Em 2006, na hora de construir sua chapa para a reeleição, Requião buscou uma aliança com o PSDB (propondo o nome de Hermas Brandão para vice). Por conta disso, passou todo o primeiro turno fazendo jogo duplo entre Alckmin e Lula e só assumiu a candidatura petista no segundo turno. A aliança estadual acabou sendo vetada pelos tucanos na via judicial.

A necessidade da construção de uma alternativa

Como tentamos evidenciar acima, há uma necessidade urgente no Paraná: a construção de uma alternativa política de esquerda ao “requianismo”, que se disponha a ir além de pequenos avanços pontuais e esporádicos em algumas áreas. Há, também, que se ter a disposição e a clareza de que política de esquerda se faz de maneira coletiva, sem caciques e sem coronéis.

Esse desafio é ainda maior para o PSOL e para a esquerda porque não há quase o que se resgatar nessa área, visto que, ao longo de sua trajetória, a maior parte da direção do PT abdicou de fazer esta construção e optou por ser uma “ala esquerda” do projeto requianista (hoje nem tão “ala esquerda” assim). Após entrar em conflito com Requião, hoje o PT busca outros grupos oligárquicos do Paraná para sua composição, como a família Barros e Belinatti.
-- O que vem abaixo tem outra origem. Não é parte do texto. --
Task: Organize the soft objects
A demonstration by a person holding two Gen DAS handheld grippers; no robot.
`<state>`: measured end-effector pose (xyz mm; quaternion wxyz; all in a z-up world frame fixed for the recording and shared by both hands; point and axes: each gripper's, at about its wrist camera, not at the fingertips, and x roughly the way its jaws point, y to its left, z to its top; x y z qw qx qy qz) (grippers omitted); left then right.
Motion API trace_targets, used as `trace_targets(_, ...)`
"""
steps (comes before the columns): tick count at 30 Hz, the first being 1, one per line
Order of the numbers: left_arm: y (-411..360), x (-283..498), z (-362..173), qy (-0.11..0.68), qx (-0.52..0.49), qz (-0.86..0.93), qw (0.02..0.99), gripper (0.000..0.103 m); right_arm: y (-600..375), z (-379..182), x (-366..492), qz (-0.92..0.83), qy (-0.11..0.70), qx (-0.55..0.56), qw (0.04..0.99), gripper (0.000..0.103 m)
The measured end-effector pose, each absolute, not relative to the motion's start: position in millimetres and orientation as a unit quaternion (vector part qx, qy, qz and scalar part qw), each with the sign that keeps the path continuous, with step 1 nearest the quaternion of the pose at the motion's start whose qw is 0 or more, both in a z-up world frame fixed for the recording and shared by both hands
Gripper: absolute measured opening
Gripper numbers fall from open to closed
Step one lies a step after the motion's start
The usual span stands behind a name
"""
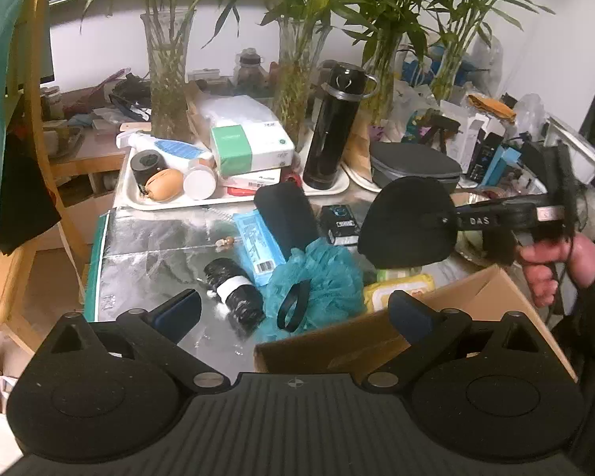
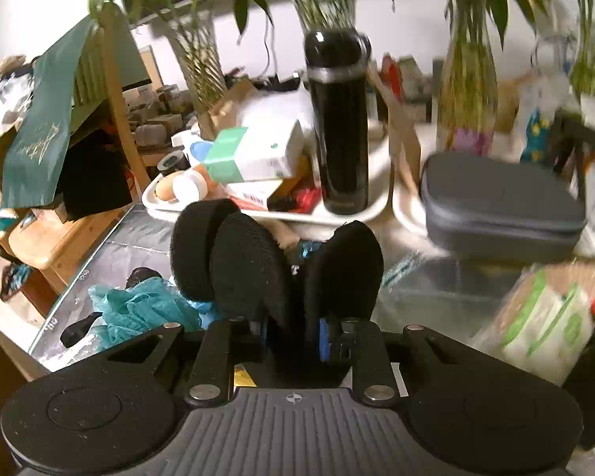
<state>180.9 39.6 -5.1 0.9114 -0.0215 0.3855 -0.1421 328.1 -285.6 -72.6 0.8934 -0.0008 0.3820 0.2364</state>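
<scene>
My right gripper [image 2: 295, 333] is shut on a pair of black fuzzy ear warmers [image 2: 254, 269], whose round pads stick out ahead of the fingers. In the left wrist view the ear warmers [image 1: 408, 222] hang at the right above an open cardboard box [image 1: 337, 345], with a hand [image 1: 555, 265] behind them. My left gripper [image 1: 293, 309] stands open and empty low over the table. Just beyond it lie a teal bath pouf [image 1: 317, 277], a black roll with a white band [image 1: 234, 293], a blue tissue pack [image 1: 258, 246] and a yellow wipes pack [image 1: 400, 289].
A white tray [image 1: 166, 202] at the back carries a tall black bottle [image 1: 333, 127], boxes and jars. A grey zip case [image 2: 499, 206] sits right of it. Glass vases with bamboo [image 1: 166, 71] line the rear. A wooden chair [image 1: 39, 158] stands to the left.
</scene>
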Motion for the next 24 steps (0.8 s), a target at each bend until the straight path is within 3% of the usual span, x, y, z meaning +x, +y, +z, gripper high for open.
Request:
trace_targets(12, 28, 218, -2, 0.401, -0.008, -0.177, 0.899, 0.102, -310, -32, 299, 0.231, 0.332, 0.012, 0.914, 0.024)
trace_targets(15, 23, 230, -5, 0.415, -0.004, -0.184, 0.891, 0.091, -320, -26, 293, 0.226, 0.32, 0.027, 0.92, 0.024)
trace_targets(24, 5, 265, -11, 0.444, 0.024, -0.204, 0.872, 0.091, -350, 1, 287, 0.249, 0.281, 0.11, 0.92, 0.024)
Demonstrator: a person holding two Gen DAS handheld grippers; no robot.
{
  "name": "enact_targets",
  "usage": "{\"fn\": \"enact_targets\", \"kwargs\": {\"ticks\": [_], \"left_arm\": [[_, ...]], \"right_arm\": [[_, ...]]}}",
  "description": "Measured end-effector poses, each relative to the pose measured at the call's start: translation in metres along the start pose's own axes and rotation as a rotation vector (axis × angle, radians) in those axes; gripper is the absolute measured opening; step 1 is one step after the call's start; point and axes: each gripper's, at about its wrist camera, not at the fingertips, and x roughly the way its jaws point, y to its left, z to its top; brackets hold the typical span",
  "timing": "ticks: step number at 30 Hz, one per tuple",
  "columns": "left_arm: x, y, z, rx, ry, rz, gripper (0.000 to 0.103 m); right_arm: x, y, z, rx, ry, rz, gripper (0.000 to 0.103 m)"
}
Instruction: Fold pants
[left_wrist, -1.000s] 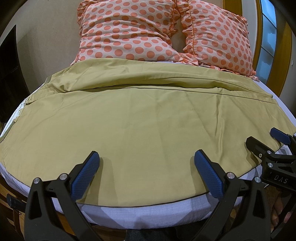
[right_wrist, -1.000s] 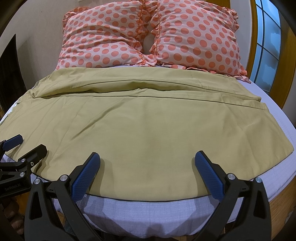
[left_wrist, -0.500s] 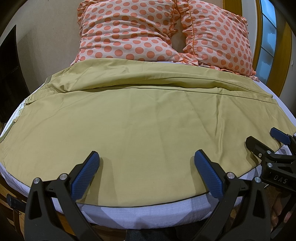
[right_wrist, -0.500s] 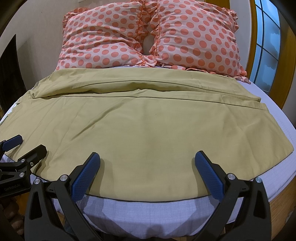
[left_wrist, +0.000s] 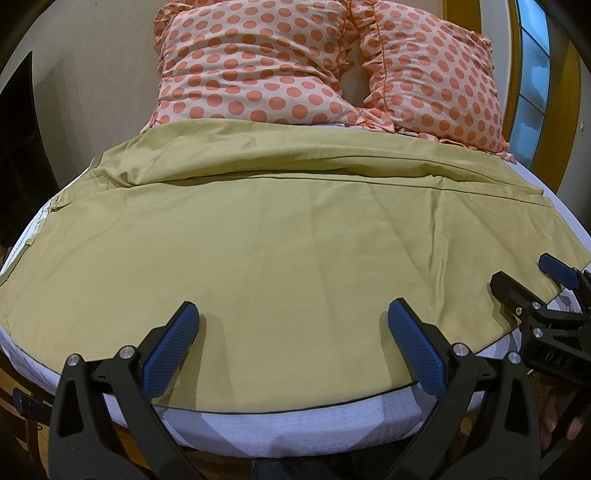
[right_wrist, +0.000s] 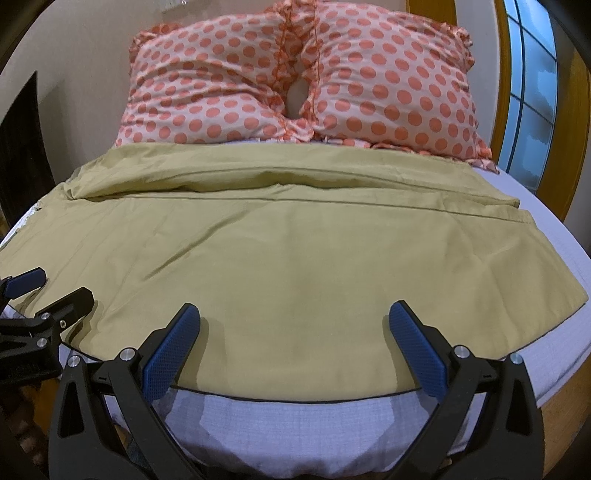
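Bed (right_wrist: 546, 295) with white sheet, two polka-dot pillows (right_wrist: 391, 85) at the head. Olive pants (left_wrist: 288, 251) spread flat across the bed, below the pillows. Left gripper (left_wrist: 291, 325) and right gripper (right_wrist: 293, 325) hover over the pants' near edge, jaws wide apart, holding nothing.

The left gripper (left_wrist: 291, 343) has 2 black plastic fingers (left_wrist: 436, 362) faced with blue cross-hatched pads, with 2 silver screw heads behind each pad. The right gripper (right_wrist: 293, 343) matches: black angular frame, blue textured pads (right_wrist: 170, 354), silver screws. Faint embossed lettering marks its black body.
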Motion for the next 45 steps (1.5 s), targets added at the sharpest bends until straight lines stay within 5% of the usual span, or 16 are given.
{"fn": "enact_targets", "kwargs": {"ticks": [2, 6, 10, 14, 16, 21, 28, 33, 34, 37, 41, 45], "left_arm": [[-0.001, 0.001, -0.002, 0.007, -0.011, -0.003, 0.101], [-0.001, 0.006, 0.006, 0.011, 0.009, 0.014, 0.101], [-0.011, 0.019, 0.025, 0.012, -0.06, 0.088, 0.101], [-0.009, 0.03, 0.049, -0.003, -0.088, 0.137, 0.101], [-0.006, 0.034, 0.057, -0.004, -0.088, 0.144, 0.101], [0.004, 0.041, 0.073, -0.011, -0.089, 0.115, 0.101], [0.022, 0.045, 0.077, -0.006, -0.074, 0.097, 0.101], [0.031, 0.05, 0.075, -0.033, -0.047, 0.037, 0.101], [0.032, 0.052, 0.074, -0.048, -0.043, 0.02, 0.101], [0.03, 0.057, 0.072, -0.085, -0.046, -0.005, 0.101], [0.024, 0.068, 0.069, -0.127, -0.049, -0.01, 0.101], [0.009, 0.084, 0.062, -0.177, -0.081, -0.023, 0.101]], "right_arm": [[-0.001, -0.002, 0.0, -0.016, -0.017, 0.018, 0.102], [0.01, -0.024, 0.033, -0.005, 0.084, 0.03, 0.102], [0.019, -0.094, 0.109, 0.172, 0.046, -0.064, 0.102], [0.083, -0.163, 0.18, 0.333, 0.118, -0.21, 0.102], [0.135, -0.197, 0.211, 0.413, 0.196, -0.317, 0.084], [0.231, -0.254, 0.244, 0.601, 0.324, -0.421, 0.066], [0.284, -0.271, 0.236, 0.632, 0.365, -0.572, 0.046], [0.285, -0.268, 0.218, 0.539, 0.274, -0.512, 0.028], [0.283, -0.272, 0.211, 0.54, 0.256, -0.498, 0.016], [0.281, -0.287, 0.197, 0.612, 0.208, -0.427, 0.006], [0.264, -0.321, 0.175, 0.751, 0.114, -0.293, 0.004], [0.198, -0.323, 0.156, 0.739, -0.064, -0.135, 0.004]]}}
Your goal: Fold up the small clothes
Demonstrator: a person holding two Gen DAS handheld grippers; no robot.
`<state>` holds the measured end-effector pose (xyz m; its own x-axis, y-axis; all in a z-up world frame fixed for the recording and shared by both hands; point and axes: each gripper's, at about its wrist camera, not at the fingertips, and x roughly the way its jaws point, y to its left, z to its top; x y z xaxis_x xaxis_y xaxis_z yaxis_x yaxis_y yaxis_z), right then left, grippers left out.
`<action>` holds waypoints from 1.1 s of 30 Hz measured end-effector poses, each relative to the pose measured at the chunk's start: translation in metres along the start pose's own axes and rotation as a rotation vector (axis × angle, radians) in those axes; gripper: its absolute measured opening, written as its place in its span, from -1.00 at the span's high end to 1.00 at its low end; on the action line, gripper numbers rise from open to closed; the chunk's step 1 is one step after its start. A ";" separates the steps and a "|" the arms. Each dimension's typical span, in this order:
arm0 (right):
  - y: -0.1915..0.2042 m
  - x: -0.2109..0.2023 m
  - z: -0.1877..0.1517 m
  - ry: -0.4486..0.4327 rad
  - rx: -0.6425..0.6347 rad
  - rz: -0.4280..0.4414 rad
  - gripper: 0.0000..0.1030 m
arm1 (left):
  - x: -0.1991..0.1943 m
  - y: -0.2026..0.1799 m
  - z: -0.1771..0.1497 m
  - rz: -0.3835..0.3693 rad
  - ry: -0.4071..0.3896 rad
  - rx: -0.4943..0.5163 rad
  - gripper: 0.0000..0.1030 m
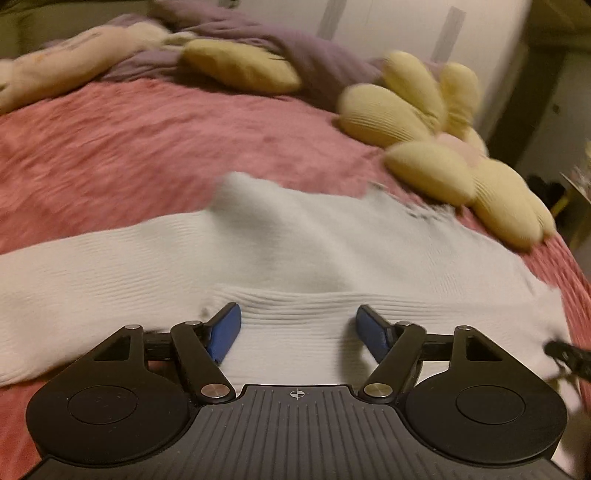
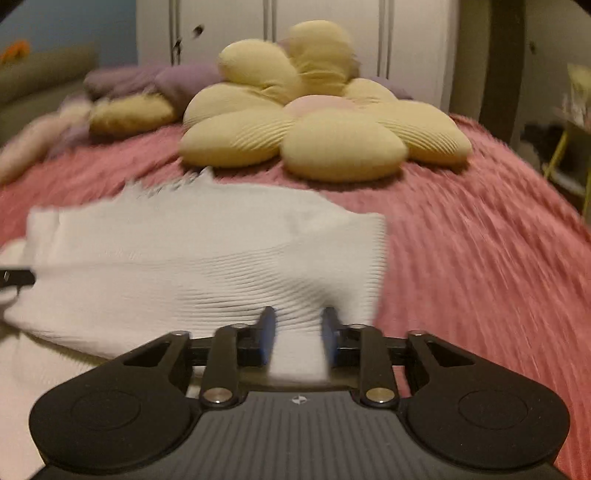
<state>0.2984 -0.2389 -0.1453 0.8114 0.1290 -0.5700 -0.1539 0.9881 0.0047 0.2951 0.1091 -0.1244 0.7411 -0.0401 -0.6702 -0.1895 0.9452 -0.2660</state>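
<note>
A white ribbed knit garment [image 1: 295, 254] lies spread on the pink bed cover; it also shows in the right wrist view [image 2: 192, 251]. My left gripper [image 1: 298, 328] is open, its blue pads wide apart over the garment's near ribbed edge. My right gripper [image 2: 298, 334] has its blue pads closer together with a fold of the white garment between them near its right corner; the frame is blurred, so I cannot tell whether it grips. The tip of the right gripper shows at the right edge of the left wrist view [image 1: 569, 354].
The fuzzy pink bed cover [image 2: 480, 251] stretches all around. A yellow flower-shaped cushion [image 2: 317, 122] lies beyond the garment, also in the left wrist view [image 1: 443, 147]. A purple blanket [image 1: 258, 40] and a pale plush toy [image 1: 66, 62] lie at the far side. White wardrobe doors [image 2: 332, 14] stand behind.
</note>
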 end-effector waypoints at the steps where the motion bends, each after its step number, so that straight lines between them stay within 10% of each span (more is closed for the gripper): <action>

E o PSOL não deve ter medo de uma eventual candidatura de Requião. Temos que ter a certeza da importância de nossa candidatura e da tarefa que está colocada. Não será possível dialogar e construir com a juventude que tem ido as ruas com práticas coronelistas. Devemos afirmar nosso projeto coletivo, mostrando que o PMDB de Requião é o mesmo de Katia Abreu, Renan Calheiros, Sarney, Paes e Sérgio Cabral. E que o PMDB do Paraná é presidido por Osmar Serraglio, relator da PEC que pode acabar com a demarcação de terras indígenas. Nosso projeto não pode ser realizado em composição com setores oligárquicos.

A história já nos mostrou que verdadeiras transformações sociais não combinam com personalismos ou em aliança com setores sociais contrários a essas transformações. Não é possível construir verdadeiras mudanças com aqueles que se beneficiam do atual sistema político e econômico. Por isso, nosso desafio permanece: construir uma aliança com a juventude, os trabalhadores e o povo pobre, essa sim capaz de construir mudanças sociais efetivas.

Convidamos a todos e todas para construírem conosco essa campanha, para que sejamos capaz de furar o “bloqueio” que faz parecer que existem apenas 3 candidatos no estado.